Restate, word for word, each record that follows.

The data:
* * * * *

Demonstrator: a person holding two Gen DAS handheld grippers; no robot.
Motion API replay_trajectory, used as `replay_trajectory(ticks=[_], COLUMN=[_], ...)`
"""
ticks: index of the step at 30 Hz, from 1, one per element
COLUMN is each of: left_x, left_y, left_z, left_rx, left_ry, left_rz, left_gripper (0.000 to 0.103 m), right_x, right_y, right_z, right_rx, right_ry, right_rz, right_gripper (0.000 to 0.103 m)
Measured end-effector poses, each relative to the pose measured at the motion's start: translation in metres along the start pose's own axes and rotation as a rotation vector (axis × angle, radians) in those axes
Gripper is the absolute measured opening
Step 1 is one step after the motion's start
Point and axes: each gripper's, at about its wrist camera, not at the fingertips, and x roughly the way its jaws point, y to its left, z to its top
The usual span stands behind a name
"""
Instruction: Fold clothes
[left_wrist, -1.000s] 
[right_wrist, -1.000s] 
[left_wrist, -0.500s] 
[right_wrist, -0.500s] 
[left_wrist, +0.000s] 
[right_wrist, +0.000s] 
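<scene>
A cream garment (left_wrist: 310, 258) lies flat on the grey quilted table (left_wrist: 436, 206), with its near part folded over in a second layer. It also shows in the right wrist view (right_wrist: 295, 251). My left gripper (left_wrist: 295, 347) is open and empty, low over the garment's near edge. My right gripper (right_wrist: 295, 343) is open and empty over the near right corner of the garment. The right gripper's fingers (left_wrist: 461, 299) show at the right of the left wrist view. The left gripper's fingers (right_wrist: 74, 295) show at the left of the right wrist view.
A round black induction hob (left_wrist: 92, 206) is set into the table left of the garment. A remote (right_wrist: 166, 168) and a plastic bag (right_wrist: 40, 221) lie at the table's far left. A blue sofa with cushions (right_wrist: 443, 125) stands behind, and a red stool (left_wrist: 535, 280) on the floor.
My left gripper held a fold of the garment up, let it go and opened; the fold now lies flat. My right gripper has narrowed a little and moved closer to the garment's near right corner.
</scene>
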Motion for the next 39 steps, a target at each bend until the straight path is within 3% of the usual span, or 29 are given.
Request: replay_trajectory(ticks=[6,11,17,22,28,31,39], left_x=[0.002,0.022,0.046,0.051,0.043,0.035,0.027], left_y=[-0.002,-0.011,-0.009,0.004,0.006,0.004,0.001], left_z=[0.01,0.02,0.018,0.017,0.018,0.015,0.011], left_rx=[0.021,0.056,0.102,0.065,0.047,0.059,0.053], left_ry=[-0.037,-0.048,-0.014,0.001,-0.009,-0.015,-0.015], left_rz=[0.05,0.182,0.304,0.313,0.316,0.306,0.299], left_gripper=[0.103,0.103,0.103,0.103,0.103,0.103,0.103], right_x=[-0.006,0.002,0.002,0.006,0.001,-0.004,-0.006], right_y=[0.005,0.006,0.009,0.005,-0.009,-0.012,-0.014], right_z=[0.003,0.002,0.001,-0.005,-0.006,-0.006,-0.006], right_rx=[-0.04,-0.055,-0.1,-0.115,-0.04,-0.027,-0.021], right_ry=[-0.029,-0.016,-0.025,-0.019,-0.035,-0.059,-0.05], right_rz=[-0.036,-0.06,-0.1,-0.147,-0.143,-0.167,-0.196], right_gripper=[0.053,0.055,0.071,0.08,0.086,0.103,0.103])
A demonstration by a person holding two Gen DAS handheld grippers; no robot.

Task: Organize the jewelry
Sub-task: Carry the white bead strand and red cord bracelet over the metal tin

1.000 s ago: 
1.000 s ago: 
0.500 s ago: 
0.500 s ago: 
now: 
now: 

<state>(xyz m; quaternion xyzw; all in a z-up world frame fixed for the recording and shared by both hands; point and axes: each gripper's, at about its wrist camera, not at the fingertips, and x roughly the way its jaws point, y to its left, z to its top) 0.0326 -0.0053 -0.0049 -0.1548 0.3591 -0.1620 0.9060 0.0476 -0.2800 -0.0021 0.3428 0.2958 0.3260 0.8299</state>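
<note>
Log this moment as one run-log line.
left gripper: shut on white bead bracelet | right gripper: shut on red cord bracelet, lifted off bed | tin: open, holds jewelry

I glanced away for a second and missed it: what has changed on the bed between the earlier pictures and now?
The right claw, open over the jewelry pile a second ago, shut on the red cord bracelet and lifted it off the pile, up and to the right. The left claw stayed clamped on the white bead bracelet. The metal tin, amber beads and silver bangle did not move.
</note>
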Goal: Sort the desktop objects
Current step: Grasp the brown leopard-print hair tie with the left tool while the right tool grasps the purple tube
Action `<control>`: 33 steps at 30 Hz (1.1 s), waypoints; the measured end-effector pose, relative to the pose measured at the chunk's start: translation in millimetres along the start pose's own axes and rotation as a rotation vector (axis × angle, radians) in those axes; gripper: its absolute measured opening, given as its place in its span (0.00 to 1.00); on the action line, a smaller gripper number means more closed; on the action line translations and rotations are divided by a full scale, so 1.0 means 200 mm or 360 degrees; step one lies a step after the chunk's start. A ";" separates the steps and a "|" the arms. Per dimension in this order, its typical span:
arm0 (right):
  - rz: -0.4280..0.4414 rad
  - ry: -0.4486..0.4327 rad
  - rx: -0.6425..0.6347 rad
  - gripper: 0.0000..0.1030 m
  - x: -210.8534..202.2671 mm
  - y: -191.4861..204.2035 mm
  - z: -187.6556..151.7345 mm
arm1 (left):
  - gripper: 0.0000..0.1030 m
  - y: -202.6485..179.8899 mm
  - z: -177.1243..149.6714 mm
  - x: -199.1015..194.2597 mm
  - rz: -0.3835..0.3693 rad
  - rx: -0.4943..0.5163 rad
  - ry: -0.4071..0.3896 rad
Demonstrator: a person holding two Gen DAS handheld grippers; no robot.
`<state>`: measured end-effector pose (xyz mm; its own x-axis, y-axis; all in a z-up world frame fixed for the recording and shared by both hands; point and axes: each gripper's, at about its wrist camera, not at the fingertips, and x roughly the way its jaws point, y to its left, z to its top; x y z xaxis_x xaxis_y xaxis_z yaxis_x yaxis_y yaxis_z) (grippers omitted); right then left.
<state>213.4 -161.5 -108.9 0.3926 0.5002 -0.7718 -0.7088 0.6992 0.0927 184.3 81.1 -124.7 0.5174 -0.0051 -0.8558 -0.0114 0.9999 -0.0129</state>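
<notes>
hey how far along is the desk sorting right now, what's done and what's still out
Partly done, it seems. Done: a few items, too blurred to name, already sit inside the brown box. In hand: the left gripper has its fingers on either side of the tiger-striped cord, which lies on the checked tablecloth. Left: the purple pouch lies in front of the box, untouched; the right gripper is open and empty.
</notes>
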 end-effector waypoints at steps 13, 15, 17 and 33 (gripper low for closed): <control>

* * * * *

Response for this exercise:
Demonstrator: a person holding two Gen DAS handheld grippers; no robot.
Motion API replay_trajectory, used as `replay_trajectory(ticks=[_], COLUMN=[_], ...)`
"""
ticks: index of the step at 30 Hz, from 1, one per element
COLUMN is each of: left_x, left_y, left_z, left_rx, left_ry, left_rz, left_gripper (0.000 to 0.103 m), right_x, right_y, right_z, right_rx, right_ry, right_rz, right_gripper (0.000 to 0.103 m)
Measured end-effector poses, each relative to the pose measured at the motion's start: translation in metres along the start pose's own axes and rotation as a rotation vector (axis × angle, radians) in those axes
Gripper is the absolute measured opening
Step 1 is one step after the motion's start
Point and axes: each gripper's, at about its wrist camera, not at the fingertips, and x roughly the way its jaws point, y to its left, z to its top
The usual span stands behind a name
"""
Instruction: Fold clothes
[left_wrist, -1.000s] 
[right_wrist, -1.000s] 
[left_wrist, -0.500s] 
[right_wrist, -0.500s] 
[left_wrist, +0.000s] 
[right_wrist, +0.000s] 
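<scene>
A cream garment (left_wrist: 310, 258) lies flat on the grey quilted table (left_wrist: 436, 206), with its near part folded over in a second layer. It also shows in the right wrist view (right_wrist: 295, 251). My left gripper (left_wrist: 295, 347) is open and empty, low over the garment's near edge. My right gripper (right_wrist: 295, 343) is open and empty over the near right corner of the garment. The right gripper's fingers (left_wrist: 461, 299) show at the right of the left wrist view. The left gripper's fingers (right_wrist: 74, 295) show at the left of the right wrist view.
A round black induction hob (left_wrist: 92, 206) is set into the table left of the garment. A remote (right_wrist: 166, 168) and a plastic bag (right_wrist: 40, 221) lie at the table's far left. A blue sofa with cushions (right_wrist: 443, 125) stands behind, and a red stool (left_wrist: 535, 280) on the floor.
My left gripper held a fold of the garment up, let it go and opened; the fold now lies flat. My right gripper has narrowed a little and moved closer to the garment's near right corner.
</scene>
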Motion for the next 39 steps, a target at each bend until the straight path is within 3% of the usual span, or 29 are given.
Request: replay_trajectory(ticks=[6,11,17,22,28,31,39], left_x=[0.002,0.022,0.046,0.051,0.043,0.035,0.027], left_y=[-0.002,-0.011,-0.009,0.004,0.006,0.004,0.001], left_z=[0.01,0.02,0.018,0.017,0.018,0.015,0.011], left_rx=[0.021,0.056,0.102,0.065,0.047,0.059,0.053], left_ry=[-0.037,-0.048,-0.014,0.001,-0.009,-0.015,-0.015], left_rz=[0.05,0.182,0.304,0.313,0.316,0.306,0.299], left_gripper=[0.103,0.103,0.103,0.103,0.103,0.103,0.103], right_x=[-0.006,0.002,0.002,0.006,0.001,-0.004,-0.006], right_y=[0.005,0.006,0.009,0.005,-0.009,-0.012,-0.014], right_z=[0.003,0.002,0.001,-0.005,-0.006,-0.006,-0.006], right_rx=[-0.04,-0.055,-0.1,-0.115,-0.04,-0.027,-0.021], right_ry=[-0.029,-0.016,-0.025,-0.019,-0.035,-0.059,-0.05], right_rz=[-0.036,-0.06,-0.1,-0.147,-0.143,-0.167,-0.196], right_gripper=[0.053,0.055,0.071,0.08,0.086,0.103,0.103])
A demonstration by a person holding two Gen DAS handheld grippers; no robot.

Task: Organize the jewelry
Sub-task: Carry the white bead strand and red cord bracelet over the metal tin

1.000 s ago: 
1.000 s ago: 
0.500 s ago: 
0.500 s ago: 
now: 
now: 

<state>(xyz m; quaternion xyzw; all in a z-up world frame fixed for the recording and shared by both hands; point and axes: each gripper's, at about its wrist camera, not at the fingertips, and x roughly the way its jaws point, y to its left, z to its top) 0.0326 -0.0053 -0.0049 -0.1548 0.3591 -0.1620 0.9060 0.0476 -0.2800 -0.0021 0.3428 0.2958 0.3260 0.8299</state>
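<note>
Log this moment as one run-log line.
left gripper: shut on white bead bracelet | right gripper: shut on red cord bracelet, lifted off bed | tin: open, holds jewelry

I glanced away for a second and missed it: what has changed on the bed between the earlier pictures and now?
The right claw, open over the jewelry pile a second ago, shut on the red cord bracelet and lifted it off the pile, up and to the right. The left claw stayed clamped on the white bead bracelet. The metal tin, amber beads and silver bangle did not move.
</note>
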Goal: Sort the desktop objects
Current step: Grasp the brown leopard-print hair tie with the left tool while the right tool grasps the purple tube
Action `<control>`: 33 steps at 30 Hz (1.1 s), waypoints; the measured end-effector pose, relative to the pose measured at the chunk's start: translation in millimetres along the start pose's own axes and rotation as a rotation vector (axis × angle, radians) in those axes; gripper: its absolute measured opening, given as its place in its span (0.00 to 1.00); on the action line, a smaller gripper number means more closed; on the action line translations and rotations are divided by a full scale, so 1.0 means 200 mm or 360 degrees; step one lies a step after the chunk's start. A ";" separates the steps and a "|" the arms. Per dimension in this order, its typical span:
arm0 (right):
  - rz: -0.4280..0.4414 rad
  - ry: -0.4486..0.4327 rad
  - rx: -0.6425..0.6347 rad
  - gripper: 0.0000..0.1030 m
  - x: -210.8534..202.2671 mm
  - y: -191.4861..204.2035 mm
  - z: -187.6556..151.7345 mm
arm1 (left):
  - gripper: 0.0000..0.1030 m
  - y: -202.6485..179.8899 mm
  - z: -177.1243..149.6714 mm
  - x: -199.1015..194.2597 mm
  - rz: -0.3835..0.3693 rad
  - rx: -0.4943..0.5163 rad
  - ry: -0.4071..0.3896 rad
Demonstrator: a person holding two Gen DAS handheld grippers; no robot.
`<state>`: measured end-effector pose (xyz mm; its own x-axis, y-axis; all in a z-up world frame fixed for the recording and shared by both hands; point and axes: each gripper's, at about its wrist camera, not at the fingertips, and x roughly the way its jaws point, y to its left, z to its top; x y z xaxis_x xaxis_y xaxis_z yaxis_x yaxis_y yaxis_z) (grippers omitted); right then left.
<state>213.4 -161.5 -108.9 0.3926 0.5002 -0.7718 -0.7088 0.6992 0.0927 184.3 81.1 -124.7 0.5174 -0.0051 -0.8558 -0.0114 0.9999 -0.0129</state>
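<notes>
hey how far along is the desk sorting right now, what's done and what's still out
Partly done, it seems. Done: a few items, too blurred to name, already sit inside the brown box. In hand: the left gripper has its fingers on either side of the tiger-striped cord, which lies on the checked tablecloth. Left: the purple pouch lies in front of the box, untouched; the right gripper is open and empty.
</notes>
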 end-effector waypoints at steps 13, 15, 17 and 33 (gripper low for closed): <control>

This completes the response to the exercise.